### Exercise goal
Set down all of the entries precisely as they were written.

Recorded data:
*** Block opens ***

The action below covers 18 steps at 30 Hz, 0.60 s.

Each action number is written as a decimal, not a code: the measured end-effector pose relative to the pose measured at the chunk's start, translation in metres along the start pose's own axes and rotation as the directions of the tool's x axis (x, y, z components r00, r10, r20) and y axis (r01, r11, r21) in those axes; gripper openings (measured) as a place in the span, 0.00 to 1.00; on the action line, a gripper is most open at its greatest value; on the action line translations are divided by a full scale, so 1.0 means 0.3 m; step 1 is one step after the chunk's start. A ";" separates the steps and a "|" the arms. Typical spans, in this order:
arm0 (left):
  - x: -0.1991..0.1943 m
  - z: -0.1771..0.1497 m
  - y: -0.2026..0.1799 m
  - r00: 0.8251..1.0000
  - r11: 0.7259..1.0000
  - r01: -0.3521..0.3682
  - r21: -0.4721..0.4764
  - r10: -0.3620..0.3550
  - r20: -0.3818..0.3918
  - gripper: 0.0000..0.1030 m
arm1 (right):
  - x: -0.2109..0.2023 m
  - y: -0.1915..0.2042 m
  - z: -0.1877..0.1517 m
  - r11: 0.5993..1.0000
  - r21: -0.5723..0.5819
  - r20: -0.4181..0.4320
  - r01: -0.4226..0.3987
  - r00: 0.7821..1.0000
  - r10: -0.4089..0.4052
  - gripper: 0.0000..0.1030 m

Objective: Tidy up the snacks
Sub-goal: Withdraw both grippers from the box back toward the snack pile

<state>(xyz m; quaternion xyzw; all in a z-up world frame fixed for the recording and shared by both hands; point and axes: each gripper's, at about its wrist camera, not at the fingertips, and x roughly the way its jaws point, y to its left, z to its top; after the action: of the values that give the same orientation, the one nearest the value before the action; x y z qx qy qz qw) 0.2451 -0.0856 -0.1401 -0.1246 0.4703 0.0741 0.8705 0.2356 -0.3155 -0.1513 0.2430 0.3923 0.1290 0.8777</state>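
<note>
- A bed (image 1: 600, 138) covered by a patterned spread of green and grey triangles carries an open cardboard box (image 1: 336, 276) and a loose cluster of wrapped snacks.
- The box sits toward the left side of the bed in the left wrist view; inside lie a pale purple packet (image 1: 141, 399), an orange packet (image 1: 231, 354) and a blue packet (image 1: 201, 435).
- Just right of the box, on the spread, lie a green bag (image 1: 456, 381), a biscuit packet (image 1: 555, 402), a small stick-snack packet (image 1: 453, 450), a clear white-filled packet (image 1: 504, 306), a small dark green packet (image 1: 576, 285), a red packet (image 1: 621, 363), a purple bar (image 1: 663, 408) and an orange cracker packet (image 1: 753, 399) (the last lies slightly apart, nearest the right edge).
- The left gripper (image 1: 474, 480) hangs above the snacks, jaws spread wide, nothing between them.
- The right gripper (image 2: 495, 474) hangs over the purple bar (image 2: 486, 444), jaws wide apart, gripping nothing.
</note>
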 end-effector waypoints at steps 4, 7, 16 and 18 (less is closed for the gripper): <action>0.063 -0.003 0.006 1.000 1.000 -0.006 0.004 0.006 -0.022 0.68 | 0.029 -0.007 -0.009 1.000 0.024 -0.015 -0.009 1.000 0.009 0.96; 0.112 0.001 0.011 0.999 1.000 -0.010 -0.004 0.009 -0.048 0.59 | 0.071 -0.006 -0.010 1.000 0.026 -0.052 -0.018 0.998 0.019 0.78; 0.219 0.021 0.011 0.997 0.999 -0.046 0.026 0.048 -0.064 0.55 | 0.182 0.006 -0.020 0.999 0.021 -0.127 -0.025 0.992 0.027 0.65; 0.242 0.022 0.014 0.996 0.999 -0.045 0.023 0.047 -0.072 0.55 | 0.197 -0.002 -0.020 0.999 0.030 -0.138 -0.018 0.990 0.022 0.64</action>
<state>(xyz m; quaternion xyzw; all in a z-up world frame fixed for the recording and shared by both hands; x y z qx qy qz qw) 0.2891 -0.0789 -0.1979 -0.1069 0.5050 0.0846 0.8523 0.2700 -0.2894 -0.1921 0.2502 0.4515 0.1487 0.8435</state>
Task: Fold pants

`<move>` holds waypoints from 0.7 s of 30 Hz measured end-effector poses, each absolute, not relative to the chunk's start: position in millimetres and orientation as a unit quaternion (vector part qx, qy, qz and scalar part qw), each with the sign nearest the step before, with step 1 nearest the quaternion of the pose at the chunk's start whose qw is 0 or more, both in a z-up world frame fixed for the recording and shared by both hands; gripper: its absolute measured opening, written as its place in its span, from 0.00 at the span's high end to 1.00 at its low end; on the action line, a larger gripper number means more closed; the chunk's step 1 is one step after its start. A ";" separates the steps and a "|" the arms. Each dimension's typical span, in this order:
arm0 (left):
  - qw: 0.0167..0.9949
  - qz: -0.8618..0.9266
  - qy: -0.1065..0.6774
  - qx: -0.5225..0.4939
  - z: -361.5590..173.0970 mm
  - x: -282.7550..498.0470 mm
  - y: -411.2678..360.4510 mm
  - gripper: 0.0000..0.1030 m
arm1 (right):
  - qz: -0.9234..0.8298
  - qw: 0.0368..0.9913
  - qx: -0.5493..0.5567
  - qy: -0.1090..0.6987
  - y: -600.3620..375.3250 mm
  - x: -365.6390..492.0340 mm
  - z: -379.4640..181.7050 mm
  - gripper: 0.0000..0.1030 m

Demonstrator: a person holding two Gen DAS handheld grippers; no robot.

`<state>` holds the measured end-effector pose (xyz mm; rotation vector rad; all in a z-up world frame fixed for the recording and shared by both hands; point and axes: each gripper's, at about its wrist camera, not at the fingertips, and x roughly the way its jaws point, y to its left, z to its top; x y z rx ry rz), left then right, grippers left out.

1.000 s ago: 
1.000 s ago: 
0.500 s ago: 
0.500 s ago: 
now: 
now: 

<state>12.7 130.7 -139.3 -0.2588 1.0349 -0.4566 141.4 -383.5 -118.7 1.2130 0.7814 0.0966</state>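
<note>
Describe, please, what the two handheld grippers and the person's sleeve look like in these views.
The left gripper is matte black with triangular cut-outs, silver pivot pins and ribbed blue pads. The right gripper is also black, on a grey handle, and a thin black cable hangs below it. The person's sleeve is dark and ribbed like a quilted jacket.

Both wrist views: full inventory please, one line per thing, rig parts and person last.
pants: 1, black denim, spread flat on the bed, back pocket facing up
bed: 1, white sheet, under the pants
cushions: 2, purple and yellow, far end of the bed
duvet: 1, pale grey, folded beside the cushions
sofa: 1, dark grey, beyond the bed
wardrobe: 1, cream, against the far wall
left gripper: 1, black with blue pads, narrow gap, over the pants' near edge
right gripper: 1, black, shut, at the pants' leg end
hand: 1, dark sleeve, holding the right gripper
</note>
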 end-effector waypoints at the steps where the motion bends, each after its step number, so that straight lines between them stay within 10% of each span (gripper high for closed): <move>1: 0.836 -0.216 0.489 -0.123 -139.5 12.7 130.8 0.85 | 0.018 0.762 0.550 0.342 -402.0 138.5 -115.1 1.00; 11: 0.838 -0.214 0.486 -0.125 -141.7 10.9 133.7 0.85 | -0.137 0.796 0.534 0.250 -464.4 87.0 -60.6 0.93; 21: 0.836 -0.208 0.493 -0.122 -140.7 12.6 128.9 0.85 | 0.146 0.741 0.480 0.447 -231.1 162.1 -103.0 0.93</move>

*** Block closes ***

### Output for this exercise
The action below covers 18 steps at 30 Hz, 0.60 s.

Each action number is written as a decimal, not a code: the measured end-effector pose relative to the pose measured at the chunk's start, translation in metres along the start pose's own axes and rotation as the directions of the tool's x axis (x, y, z components r00, r10, r20) and y axis (r01, r11, r21) in those axes; gripper openings (measured) as a place in the span, 0.00 to 1.00; on the action line, a gripper is most open at its greatest value; on the action line translations are divided by a full scale, so 1.0 means 0.3 m; step 1 is one step after the chunk's start. A ";" separates the steps and a "|" the arms. Typical spans, in this order:
arm0 (left):
  - x: -0.1991..0.1943 m
  - z: -0.1771..0.1497 m
  - y: -0.2026..0.1799 m
  - r00: 0.8251..1.0000
  - r11: 0.7259..1.0000
  - r01: -0.3521..0.3682
  - r21: -0.4721..0.4764
  - r10: -0.3620..0.3550
  - r20: -0.3818..0.3918
  - gripper: 0.0000..0.1030 m
arm1 (right):
  - x: -0.2109..0.2023 m
  - y: -0.1915..0.2042 m
  - z: -0.1877..0.1517 m
  - r11: 0.5993..1.0000
  - r21: -0.5723..0.5819
  - r20: -0.4181..0.4320
  - r01: -0.4226..0.3987
  - r00: 0.7821..1.0000
  - r10: -0.4089..0.4052
  - gripper: 0.0000..0.1030 m

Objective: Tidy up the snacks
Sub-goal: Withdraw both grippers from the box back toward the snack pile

<state>(xyz m; quaternion xyzw; all in a z-up world frame fixed for the recording and shared by both hands; point and axes: each gripper's, at about its wrist camera, not at the fingertips, and x roughly the way its jaws point, y to its left, z to its top; after the action: of the values that give the same orientation, the one nearest the value before the action; x y z qx qy qz qw) 0.2451 -0.0856 -0.1401 -0.1246 0.4703 0.0741 0.8705 0.2356 -0.3155 -0.1513 0.2430 0.3923 0.1290 0.8777</state>
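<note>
- A bed (image 1: 600, 138) covered by a patterned spread of green and grey triangles carries an open cardboard box (image 1: 336, 276) and a loose cluster of wrapped snacks.
- The box sits toward the left side of the bed in the left wrist view; inside lie a pale purple packet (image 1: 141, 399), an orange packet (image 1: 231, 354) and a blue packet (image 1: 201, 435).
- Just right of the box, on the spread, lie a green bag (image 1: 456, 381), a biscuit packet (image 1: 555, 402), a small stick-snack packet (image 1: 453, 450), a clear white-filled packet (image 1: 504, 306), a small dark green packet (image 1: 576, 285), a red packet (image 1: 621, 363), a purple bar (image 1: 663, 408) and an orange cracker packet (image 1: 753, 399) (the last lies slightly apart, nearest the right edge).
- The left gripper (image 1: 474, 480) hangs above the snacks, jaws spread wide, nothing between them.
- The right gripper (image 2: 495, 474) hangs over the purple bar (image 2: 486, 444), jaws wide apart, gripping nothing.
</note>
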 end-effector waypoints at steps 4, 7, 16 and 18 (less is closed for the gripper): <action>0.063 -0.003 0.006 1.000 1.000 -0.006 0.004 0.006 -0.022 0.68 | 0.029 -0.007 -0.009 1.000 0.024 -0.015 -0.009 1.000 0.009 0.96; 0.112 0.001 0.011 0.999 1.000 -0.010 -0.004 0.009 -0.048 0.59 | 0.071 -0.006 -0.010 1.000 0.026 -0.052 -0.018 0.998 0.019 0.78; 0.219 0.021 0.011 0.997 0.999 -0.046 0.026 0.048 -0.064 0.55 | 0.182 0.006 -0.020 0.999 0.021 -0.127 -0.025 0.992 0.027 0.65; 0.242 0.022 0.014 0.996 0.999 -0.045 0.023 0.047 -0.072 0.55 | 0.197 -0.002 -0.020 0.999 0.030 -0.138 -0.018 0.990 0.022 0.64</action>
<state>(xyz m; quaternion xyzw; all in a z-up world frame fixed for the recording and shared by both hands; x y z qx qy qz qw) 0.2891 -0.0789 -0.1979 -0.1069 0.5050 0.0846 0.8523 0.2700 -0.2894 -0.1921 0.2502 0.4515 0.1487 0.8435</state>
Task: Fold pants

`<move>` holds waypoints from 0.7 s of 30 Hz measured end-effector poses, each absolute, not relative to the chunk's start: position in millimetres and orientation as a unit quaternion (vector part qx, qy, qz and scalar part qw), each with the sign nearest the step before, with step 1 nearest the quaternion of the pose at the chunk's start whose qw is 0 or more, both in a z-up world frame fixed for the recording and shared by both hands; gripper: its absolute measured opening, written as its place in its span, from 0.00 at the span's high end to 1.00 at its low end; on the action line, a larger gripper number means more closed; the chunk's step 1 is one step after its start. A ";" separates the steps and a "|" the arms. Each dimension's typical span, in this order:
arm0 (left):
  - qw: 0.0167..0.9949
  - qz: -0.8618..0.9266
  - qy: -0.1065..0.6774
  - qx: -0.5225..0.4939
  - z: -361.5590..173.0970 mm
  - x: -282.7550..498.0470 mm
  - y: -411.2678..360.4510 mm
  - gripper: 0.0000..0.1030 m
arm1 (right):
  - qz: -0.9234..0.8298
  - qw: 0.0368..0.9913
  - qx: -0.5493..0.5567
  - qy: -0.1090..0.6987
  - y: -600.3620..375.3250 mm
  - x: -365.6390..492.0340 mm
  - z: -379.4640..181.7050 mm
  - gripper: 0.0000..0.1030 m

Demonstrator: a person holding two Gen DAS handheld grippers; no robot.

`<state>` holds the measured end-effector pose (xyz mm; rotation vector rad; all in a z-up world frame fixed for the recording and shared by both hands; point and axes: each gripper's, at about its wrist camera, not at the fingertips, and x roughly the way its jaws point, y to its left, z to its top; x y z rx ry rz), left then right, grippers left out.

1.000 s ago: 
1.000 s ago: 
0.500 s ago: 
0.500 s ago: 
now: 
now: 

<state>12.7 130.7 -139.3 -0.2588 1.0349 -0.4566 141.4 -383.5 -118.7 1.2130 0.7814 0.0966</state>
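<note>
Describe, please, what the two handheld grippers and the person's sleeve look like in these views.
The left gripper is matte black with triangular cut-outs, silver pivot pins and ribbed blue pads. The right gripper is also black, on a grey handle, and a thin black cable hangs below it. The person's sleeve is dark and ribbed like a quilted jacket.

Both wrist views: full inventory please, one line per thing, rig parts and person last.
pants: 1, black denim, spread flat on the bed, back pocket facing up
bed: 1, white sheet, under the pants
cushions: 2, purple and yellow, far end of the bed
duvet: 1, pale grey, folded beside the cushions
sofa: 1, dark grey, beyond the bed
wardrobe: 1, cream, against the far wall
left gripper: 1, black with blue pads, narrow gap, over the pants' near edge
right gripper: 1, black, shut, at the pants' leg end
hand: 1, dark sleeve, holding the right gripper
</note>
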 end-effector waypoints at the steps where the motion bends, each after its step number, so that straight lines between them stay within 10% of each span (gripper high for closed): <move>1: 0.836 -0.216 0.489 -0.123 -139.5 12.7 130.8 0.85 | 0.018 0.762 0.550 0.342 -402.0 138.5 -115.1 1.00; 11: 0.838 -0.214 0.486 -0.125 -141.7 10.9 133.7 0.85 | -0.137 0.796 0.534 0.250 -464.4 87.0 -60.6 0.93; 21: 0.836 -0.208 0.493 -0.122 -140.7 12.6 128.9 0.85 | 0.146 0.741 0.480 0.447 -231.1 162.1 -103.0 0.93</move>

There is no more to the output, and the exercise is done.